Russie: six ans de prison requis contre le réalisateur Serebrennikov

Moscou (AFP) - Le Parquet russe a requis lundi six ans de prison contre le réalisateur et metteur en scène Kirill Serebrennikov, figure du milieu artistique russe accusée de détournement de fonds dans une affaire controversée.

Lors d'une audience à Moscou, le parquet a également requis une amende de 800.000 roubles (10.200 euros au taux actuel), selon un journaliste de l'AFP présent au tribunal.

Des peines allant de 4 à 5 ans de prison ont aussi été requises contre trois collaborateurs de M. Serebrennikov.

Présent à l'audience, Kirill Serebrennikov, 50 ans, est accusé d'avoir détourné entre 2011 et 2014 environ 128 millions de roubles (1,64 million d'euros au taux actuel) de subventions publiques.

Arrêté en août 2017, il avait été assigné à résidence jusqu'en avril 2019.

En septembre 2019, la justice russe avait levé "toutes les mesures préventives" contre lui et ses trois collaborateurs inculpés, puis renvoyé le dossier au Parquet, l'estimant incomplet.

Une troisième expertise a finalement conclu début juin que le réalisateur et son équipe avaient touché un trop-perçu de 128 millions de roubles d'aides publiques pour un projet de la troupe "Studio 7" de M. Serebrennikov.

Celle-ci prend le contre-pied d'une expertise précédente qui avait mis à mal l'accusation.

Kirill Serebrennikov, directeur artistique du Centre Gogol, un célèbre théâtre moscovite, a toujours nié les charges pesant contre lui. Lundi, son avocat a plaidé l'acquittement pour son client.
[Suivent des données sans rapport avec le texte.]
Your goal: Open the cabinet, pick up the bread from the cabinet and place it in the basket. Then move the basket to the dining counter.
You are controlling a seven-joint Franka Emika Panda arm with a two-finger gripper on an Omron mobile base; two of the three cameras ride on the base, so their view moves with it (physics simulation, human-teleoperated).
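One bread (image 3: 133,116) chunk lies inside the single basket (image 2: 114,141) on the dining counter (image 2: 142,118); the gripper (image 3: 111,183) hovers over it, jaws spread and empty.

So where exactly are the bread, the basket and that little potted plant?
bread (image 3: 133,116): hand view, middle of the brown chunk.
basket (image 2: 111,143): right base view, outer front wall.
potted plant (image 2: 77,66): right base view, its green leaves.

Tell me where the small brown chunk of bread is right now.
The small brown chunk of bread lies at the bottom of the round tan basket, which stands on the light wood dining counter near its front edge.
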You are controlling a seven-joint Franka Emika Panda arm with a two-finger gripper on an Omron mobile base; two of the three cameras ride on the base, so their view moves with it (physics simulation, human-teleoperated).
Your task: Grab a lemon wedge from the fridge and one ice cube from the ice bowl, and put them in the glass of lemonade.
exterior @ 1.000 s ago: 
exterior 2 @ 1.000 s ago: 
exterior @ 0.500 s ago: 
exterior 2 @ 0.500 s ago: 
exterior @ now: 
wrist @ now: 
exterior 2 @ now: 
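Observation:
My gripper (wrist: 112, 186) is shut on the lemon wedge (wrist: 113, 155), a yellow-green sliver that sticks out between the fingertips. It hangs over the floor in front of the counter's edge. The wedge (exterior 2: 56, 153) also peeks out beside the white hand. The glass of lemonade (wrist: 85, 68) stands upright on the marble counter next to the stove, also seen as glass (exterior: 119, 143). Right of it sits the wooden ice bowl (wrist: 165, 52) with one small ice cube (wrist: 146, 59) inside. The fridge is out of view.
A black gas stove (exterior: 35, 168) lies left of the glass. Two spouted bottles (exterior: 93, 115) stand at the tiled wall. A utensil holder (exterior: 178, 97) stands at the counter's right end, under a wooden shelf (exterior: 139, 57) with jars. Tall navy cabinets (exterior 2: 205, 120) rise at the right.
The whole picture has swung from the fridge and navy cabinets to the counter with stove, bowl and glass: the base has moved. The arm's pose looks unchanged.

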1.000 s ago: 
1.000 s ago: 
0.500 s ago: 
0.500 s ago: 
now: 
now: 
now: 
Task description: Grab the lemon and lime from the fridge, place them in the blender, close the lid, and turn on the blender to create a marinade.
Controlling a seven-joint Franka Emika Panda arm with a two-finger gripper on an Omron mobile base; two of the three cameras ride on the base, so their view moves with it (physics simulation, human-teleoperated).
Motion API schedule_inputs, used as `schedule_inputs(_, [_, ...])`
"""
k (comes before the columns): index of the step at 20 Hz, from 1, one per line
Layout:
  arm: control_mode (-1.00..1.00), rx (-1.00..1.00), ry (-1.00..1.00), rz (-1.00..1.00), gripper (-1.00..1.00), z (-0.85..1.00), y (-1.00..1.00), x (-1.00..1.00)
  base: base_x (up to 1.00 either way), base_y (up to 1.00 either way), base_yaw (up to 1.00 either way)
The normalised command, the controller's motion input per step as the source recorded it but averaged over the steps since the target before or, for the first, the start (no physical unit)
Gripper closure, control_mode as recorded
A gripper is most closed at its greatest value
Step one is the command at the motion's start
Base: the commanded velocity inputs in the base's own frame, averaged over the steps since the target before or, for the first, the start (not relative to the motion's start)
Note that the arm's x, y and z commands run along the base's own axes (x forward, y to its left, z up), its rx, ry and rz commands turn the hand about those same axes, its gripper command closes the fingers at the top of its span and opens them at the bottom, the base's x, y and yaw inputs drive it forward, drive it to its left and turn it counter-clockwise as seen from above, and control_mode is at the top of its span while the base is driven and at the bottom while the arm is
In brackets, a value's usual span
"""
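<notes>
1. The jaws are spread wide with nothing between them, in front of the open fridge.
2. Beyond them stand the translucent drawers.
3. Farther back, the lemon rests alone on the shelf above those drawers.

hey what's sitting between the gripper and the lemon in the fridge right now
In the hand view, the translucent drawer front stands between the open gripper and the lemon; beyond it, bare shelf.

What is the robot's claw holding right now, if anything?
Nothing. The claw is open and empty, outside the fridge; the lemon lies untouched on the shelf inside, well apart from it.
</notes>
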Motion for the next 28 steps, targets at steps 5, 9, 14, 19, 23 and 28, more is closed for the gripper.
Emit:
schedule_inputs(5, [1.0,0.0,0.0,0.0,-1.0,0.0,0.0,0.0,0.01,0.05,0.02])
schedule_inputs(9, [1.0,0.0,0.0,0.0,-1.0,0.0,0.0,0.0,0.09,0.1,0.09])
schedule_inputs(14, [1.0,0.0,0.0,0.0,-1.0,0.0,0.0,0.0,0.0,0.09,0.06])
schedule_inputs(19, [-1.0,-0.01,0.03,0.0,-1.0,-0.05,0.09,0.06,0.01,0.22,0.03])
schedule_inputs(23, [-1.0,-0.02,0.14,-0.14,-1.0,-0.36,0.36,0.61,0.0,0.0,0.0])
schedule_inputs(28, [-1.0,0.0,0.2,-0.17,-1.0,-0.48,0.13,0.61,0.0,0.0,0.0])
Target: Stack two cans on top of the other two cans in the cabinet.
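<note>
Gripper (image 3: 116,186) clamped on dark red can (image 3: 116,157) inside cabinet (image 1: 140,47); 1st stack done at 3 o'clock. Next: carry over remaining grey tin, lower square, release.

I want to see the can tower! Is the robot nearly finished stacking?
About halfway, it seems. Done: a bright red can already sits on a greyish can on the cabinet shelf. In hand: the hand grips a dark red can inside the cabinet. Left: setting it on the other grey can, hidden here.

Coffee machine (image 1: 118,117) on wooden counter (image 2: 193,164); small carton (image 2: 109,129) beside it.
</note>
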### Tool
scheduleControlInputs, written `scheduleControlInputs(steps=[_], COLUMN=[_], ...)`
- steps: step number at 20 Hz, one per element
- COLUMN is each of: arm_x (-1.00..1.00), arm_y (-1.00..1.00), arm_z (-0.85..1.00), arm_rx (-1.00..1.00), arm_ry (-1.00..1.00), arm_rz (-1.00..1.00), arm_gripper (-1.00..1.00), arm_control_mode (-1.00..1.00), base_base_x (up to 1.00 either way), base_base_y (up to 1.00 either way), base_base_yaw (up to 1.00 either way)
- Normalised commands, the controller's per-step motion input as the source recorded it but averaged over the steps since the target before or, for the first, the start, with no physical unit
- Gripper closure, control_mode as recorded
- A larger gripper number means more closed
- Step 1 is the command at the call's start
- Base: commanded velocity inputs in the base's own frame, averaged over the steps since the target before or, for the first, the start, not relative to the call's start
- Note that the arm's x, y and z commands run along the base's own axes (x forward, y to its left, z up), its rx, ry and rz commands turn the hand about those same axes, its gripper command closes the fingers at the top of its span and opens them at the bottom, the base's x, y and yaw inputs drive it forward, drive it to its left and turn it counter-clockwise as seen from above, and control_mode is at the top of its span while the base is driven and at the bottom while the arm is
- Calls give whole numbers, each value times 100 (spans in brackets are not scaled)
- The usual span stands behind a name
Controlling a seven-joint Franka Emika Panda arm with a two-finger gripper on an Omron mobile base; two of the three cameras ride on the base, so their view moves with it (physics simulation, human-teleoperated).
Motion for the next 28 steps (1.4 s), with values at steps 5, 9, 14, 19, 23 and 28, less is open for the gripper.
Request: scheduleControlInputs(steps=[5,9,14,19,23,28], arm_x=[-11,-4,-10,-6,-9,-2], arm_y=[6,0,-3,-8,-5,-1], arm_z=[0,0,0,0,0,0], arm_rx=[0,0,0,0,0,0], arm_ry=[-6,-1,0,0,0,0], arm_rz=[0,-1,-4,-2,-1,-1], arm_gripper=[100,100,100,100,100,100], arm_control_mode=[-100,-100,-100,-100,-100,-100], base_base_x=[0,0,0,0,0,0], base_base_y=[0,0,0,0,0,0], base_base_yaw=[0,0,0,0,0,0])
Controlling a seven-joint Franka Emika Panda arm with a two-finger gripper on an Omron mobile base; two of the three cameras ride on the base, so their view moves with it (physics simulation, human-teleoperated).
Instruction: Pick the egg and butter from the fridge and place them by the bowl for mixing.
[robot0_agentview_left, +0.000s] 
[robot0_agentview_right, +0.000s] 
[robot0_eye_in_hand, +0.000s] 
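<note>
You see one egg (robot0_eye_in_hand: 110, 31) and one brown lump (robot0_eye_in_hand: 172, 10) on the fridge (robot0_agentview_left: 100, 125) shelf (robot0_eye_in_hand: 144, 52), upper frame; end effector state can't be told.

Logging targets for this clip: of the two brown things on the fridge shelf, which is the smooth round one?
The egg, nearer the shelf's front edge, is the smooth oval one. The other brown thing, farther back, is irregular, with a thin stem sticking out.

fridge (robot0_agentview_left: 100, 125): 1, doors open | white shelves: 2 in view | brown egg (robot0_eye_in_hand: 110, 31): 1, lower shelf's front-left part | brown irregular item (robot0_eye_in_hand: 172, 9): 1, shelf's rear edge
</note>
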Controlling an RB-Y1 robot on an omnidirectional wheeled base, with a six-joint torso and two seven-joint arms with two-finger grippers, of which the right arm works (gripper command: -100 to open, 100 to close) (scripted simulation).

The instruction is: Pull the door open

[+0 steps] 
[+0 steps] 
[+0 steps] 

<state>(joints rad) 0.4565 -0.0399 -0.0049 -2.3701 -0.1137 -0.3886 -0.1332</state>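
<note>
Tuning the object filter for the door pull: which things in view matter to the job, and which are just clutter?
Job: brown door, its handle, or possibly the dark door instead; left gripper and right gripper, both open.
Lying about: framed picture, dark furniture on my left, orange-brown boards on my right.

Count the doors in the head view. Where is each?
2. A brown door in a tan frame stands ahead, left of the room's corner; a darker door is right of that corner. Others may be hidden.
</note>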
"Dans cette affaire, il n'y a aucune preuve de comportement malhonnête de ma part", a déclaré Kirill Serebrennikov à l'audience, accusant les enquêteurs d'avoir fait "pression" sur la principale témoin de l'accusation, l'ancienne comptable de la troupe.

Le tribunal rendra son verdict le 26 juin, selon les agences de presse russes.

Pour ses partisans, Kirill Serebrennikov paye sa liberté de création et ses pièces parfois osées, mêlant politique, sexualité et religion, dans un pays où les autorités poussent pour un retour en force des "valeurs traditionnelles". Les autorités démentent cette interprétation des faits.

Quelque 3.000 personnalités de la culture ont appelé lundi dans une pétition le ministère de la Culture à renoncer aux poursuites, dénonçant une "affaire qui a été fabriquée" par les enquêteurs.

Dès son arrestation, de nombreux appels en sa faveur ont été lancés par des personnalités du monde des arts en Russie et à l'étranger.

Kirill Serebrennikov a été remarqué pour son film "Leto", sur la vie du rockeur soviétique Viktor Tsoï, primé en 2018 à Cannes et dont il avait terminé le montage lors de son assignation à résidence.

A cause de cette mesure, il avait aussi manqué fin 2017 la première au Bolchoï de Moscou de son ballet "Noureïev", consacré au danseur étoile passé à l'Ouest en 1961. Le spectacle avait été pris dans une controverse, retardant la première de six mois.